Smilin' Jack said...

John took the position that composers are not musicians. Chris said some people say singers are musicians. John said, "Singers are musicians. Musicians use an instrument." I'm all: "The brain is an instrument." Chaos ensues.

The chaos will get worse. Consider Nine Inch Nails. Trent Reznor creates all his music himself in a studio using sythesizers. When he goes on tour he hires musicians to imitate the synthesizers. And he releases the source files for many of his songs so fans can remix their own versions. Who is the composer and/or musician here?

Anonymous said...

Palladian: How nice to see you here!

KCFleming said...

Re: "List 10 composers and musicians who, by dying when the[y] did,"

I am not sure I understand the question. It's too difficult to speculate what might have been.

Buddy Holly comes to mind. He was really just getting started. Ian Curtis, the lead singer of Joy Division committed suicide early on; it would have been good to hear his voice undepressed. Nick Drake died too young as well. Hendrix and Joplin are no-brainers. Jim Croce was also departed too soon.

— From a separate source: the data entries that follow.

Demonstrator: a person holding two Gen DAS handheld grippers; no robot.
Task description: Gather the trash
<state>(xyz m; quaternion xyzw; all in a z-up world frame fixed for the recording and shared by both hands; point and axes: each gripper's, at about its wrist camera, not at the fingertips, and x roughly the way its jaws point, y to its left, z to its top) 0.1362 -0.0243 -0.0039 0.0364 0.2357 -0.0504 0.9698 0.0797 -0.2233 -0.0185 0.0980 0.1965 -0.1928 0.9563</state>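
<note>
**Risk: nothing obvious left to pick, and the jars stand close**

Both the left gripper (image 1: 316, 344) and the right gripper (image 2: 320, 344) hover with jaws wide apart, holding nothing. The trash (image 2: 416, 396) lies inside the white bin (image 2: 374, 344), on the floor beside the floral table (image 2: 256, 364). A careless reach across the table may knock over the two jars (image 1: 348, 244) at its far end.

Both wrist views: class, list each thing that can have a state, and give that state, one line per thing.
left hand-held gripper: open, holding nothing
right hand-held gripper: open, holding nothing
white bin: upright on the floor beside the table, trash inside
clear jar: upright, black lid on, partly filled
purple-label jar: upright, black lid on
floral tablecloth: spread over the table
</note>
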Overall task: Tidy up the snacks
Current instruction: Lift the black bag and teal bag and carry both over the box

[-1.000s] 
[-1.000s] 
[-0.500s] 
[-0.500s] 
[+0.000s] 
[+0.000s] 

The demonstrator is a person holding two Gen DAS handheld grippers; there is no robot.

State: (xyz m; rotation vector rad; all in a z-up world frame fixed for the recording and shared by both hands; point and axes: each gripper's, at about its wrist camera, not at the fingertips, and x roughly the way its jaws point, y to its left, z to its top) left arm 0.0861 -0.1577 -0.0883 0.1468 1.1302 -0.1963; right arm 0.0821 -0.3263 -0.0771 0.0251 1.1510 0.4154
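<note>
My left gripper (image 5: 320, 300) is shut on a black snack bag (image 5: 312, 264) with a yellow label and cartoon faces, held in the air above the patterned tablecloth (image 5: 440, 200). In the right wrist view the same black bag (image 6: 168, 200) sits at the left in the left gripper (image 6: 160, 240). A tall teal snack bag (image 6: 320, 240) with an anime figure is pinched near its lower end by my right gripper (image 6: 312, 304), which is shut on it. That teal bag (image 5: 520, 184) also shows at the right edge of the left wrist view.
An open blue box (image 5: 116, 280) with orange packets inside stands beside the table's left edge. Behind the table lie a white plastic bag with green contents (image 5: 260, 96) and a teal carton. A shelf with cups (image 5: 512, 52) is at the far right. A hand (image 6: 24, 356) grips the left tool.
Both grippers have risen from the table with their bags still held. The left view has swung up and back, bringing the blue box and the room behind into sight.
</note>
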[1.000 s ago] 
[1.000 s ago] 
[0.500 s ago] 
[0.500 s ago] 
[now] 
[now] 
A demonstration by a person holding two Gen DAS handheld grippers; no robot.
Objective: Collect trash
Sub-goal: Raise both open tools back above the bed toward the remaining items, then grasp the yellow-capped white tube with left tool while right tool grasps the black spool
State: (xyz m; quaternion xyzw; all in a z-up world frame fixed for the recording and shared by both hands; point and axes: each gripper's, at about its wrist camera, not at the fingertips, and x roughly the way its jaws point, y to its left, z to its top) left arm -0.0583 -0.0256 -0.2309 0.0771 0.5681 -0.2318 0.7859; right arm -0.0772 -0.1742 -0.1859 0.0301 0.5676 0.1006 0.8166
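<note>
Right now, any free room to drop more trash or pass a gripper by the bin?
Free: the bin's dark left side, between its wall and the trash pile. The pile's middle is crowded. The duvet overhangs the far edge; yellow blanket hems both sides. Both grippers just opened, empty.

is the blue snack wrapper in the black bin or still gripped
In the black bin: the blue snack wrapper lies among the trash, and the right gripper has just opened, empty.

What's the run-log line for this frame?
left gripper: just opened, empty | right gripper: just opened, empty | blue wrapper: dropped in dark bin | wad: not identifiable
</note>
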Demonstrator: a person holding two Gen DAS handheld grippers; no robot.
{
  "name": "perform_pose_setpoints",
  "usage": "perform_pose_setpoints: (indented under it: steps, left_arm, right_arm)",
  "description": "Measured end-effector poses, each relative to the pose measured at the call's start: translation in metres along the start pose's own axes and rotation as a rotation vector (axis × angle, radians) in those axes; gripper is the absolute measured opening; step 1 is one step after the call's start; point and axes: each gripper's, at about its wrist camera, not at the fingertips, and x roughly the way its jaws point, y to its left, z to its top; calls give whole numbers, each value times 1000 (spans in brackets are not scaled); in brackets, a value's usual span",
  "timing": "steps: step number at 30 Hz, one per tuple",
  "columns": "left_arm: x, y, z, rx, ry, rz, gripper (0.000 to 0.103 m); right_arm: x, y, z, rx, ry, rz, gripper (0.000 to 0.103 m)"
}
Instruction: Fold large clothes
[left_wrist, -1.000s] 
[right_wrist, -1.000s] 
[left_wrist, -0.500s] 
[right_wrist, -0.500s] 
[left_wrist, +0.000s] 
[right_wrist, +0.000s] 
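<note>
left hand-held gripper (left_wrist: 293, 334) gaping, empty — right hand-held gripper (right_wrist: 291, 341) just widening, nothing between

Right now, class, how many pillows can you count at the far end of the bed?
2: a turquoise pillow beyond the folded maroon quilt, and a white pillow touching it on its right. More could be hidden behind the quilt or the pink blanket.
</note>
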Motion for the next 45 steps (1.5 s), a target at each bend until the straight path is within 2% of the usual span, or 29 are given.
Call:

But I'm not sure I was deprived of anything by their deaths; such a guess on songs unheard is beyond my ken. Like trying to explain the most beautiful song never written. It was what it was, and for their lives, however brief, I am grateful.

Anonymous said...

I much miss Jerry Garcia.

I also miss John Lennon-- and his death is made all the worse for the unnatural way in which he was taken from us (dang, I'm glad I'm not a fan of rap-- that seems to be the norm anymore). There was a Beatles reunion back in the 1990's when it was in vogue for old bands to hold reunion concerts, but using recordings of Lennon just wasn't the same.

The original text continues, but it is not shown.